PCP acusa Governo Regional de mistificar o desemprego no arquipélago

PCP acusa Governo Regional de mistificar o desemprego no arquipélago

 

Lusa/AO online   Regional   14 de Mai de 2018, 15:45

O PCP/Açores denunciou esta segunda-feira o que considera a “mistificação que o Governo Regional” promove dos níveis do desemprego no arquipélago, que afirma estar no topo das regiões do país onde este flagelo social é maior.

A estrutura regional dos comunistas, reunida no fim de semana, em Ponta Delgada, na ilha de São Miguel, para analisar a situação política e social nacional e regional, considerou que “as variações que são apresentadas como positivas ou sinais de recuperação, vêm da estratégia de comparar os indicadores ou com o mês anterior ou com o mesmo mês do ano anterior”.

Segundo um comunicado do PCP/Açores, as taxas apresentadas “não incluem cerca de 6.000 pessoas que estão nos programas ocupacionais ou de formação e os que apenas têm trabalho a tempo parcial, ocupações temporárias e outras situações que são ardilosamente excluídas das taxas oficiais”.

“Além disto, embora não existam números atualizados, é indesmentível que uma grande quantidade de açorianos se vê forçada a emigrar, o que também contribui, de forma expressiva, para baixar a taxa fictícia que o Governo Regional utiliza para a sua propaganda”, afirmam os comunistas.

A estrutura regional do partido “repudia, mais uma vez, os contornos de subversão aos princípios” para que os programas ocupacionais foram criados e que “estão, de todo, arredados da sua implementação”.

Para os comunistas, a sua implementação “corresponde na prática à utilização destas pessoas para suprir necessidades permanentes de serviço, a baixo custo e sem expectativas de poderem vir a ser integradas no mercado do trabalho”.

“A utilização de milhares de beneficiários dos programas ocupacionais pelos departamentos da administração pública regional, pelas câmaras municipais e juntas de freguesia subverte os objetivos dos programas e contribui para o aumento da precariedade laboral”, considerou o PCP/Açores.

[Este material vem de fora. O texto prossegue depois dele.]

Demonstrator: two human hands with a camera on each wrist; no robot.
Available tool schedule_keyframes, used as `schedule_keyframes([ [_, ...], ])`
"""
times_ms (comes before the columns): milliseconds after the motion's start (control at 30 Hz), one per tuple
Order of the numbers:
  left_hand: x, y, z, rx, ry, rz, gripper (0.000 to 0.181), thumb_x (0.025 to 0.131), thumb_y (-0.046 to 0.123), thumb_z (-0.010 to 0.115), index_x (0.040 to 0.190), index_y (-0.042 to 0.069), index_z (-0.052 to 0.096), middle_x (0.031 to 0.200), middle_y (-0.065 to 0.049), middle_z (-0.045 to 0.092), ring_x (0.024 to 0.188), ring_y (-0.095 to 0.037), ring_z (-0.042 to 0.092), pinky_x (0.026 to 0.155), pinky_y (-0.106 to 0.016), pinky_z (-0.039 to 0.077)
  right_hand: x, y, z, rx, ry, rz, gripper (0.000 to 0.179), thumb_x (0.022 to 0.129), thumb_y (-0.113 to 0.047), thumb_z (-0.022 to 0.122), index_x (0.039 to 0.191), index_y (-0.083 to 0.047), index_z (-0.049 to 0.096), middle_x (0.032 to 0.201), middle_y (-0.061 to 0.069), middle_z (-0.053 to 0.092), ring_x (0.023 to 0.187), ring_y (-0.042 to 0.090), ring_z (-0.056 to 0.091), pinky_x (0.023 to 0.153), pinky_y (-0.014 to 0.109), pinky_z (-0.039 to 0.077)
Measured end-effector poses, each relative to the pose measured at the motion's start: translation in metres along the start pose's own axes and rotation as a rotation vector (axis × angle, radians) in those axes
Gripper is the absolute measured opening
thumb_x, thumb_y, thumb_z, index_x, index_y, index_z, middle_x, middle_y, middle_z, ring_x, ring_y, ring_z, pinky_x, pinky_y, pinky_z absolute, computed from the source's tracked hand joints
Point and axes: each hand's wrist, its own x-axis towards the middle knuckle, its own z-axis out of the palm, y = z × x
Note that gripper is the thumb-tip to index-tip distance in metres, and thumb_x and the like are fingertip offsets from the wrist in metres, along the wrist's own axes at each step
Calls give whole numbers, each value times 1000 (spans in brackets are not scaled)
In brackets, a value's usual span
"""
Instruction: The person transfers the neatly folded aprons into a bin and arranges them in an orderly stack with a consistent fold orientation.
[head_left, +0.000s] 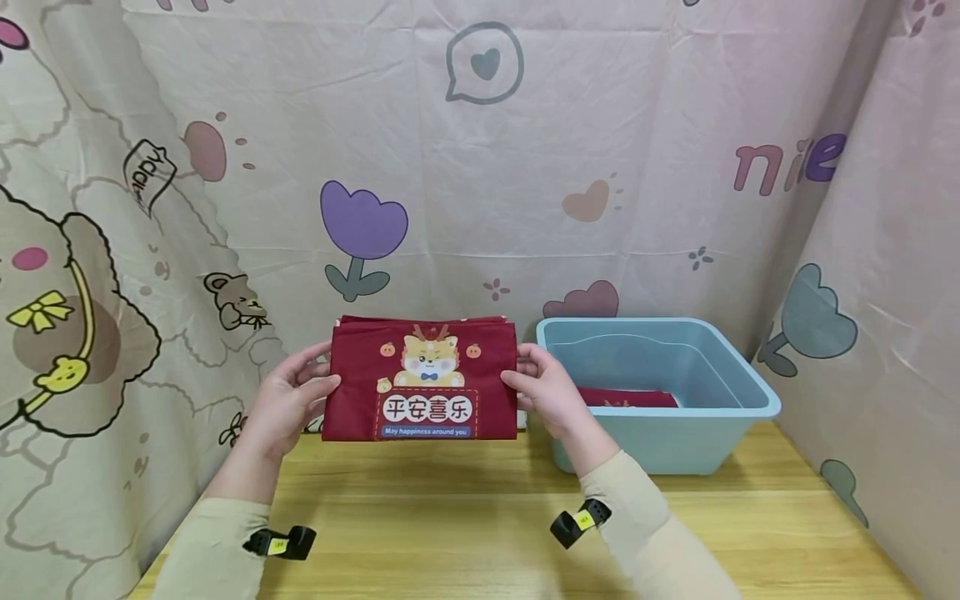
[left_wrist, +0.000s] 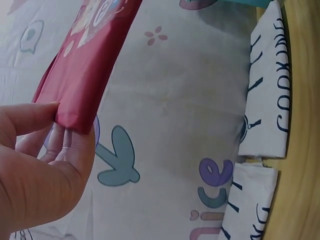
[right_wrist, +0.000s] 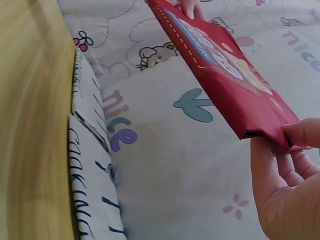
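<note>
A folded red cloth (head_left: 423,367) with a cartoon dog and white lettering is held up in front of me, its printed face towards the head camera. My left hand (head_left: 288,396) pinches its left edge, thumb (left_wrist: 42,112) on the printed side and fingers behind. The right edge is gripped the same way by my right hand (head_left: 551,387). In the right wrist view the cloth (right_wrist: 220,85) appears as a flat, layered packet. Another red folded cloth (head_left: 630,398) lies inside the light blue bin (head_left: 645,437).
Two folded white cloths with dark lettering lie along the table's back, one (left_wrist: 267,95) marked "COOKING", the other (left_wrist: 250,195) beside it; the held cloth mostly hides them in the head view. A printed curtain (head_left: 465,167) hangs behind the wooden table (head_left: 420,517). The bin stands back right.
</note>
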Motion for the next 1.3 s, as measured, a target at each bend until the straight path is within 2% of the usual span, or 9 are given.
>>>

O partido recorda que a sua representação parlamentar entregou na Assembleia Legislativa Regional um projeto de resolução que recomendava ao Governo Regional o combate ao trabalho precário pela aplicação do Programa de Regularização Extraordinária dos Vínculos Precários (PREVPAP) à Administração Pública Regional e ao Setor Público Empresarial Regional.

A iniciativa visava “promover a estabilidade laboral, fazendo cumprir o direito ao trabalho e à segurança no emprego previsto na Constituição, assegurando que a um posto de trabalho permanente corresponda um vínculo de trabalho efetivo".

Mas, “mais uma vez, o PS/Açores recusou a proposta, acompanhado pela abstenção do PSD/Açores", indicou o PCP/Açores.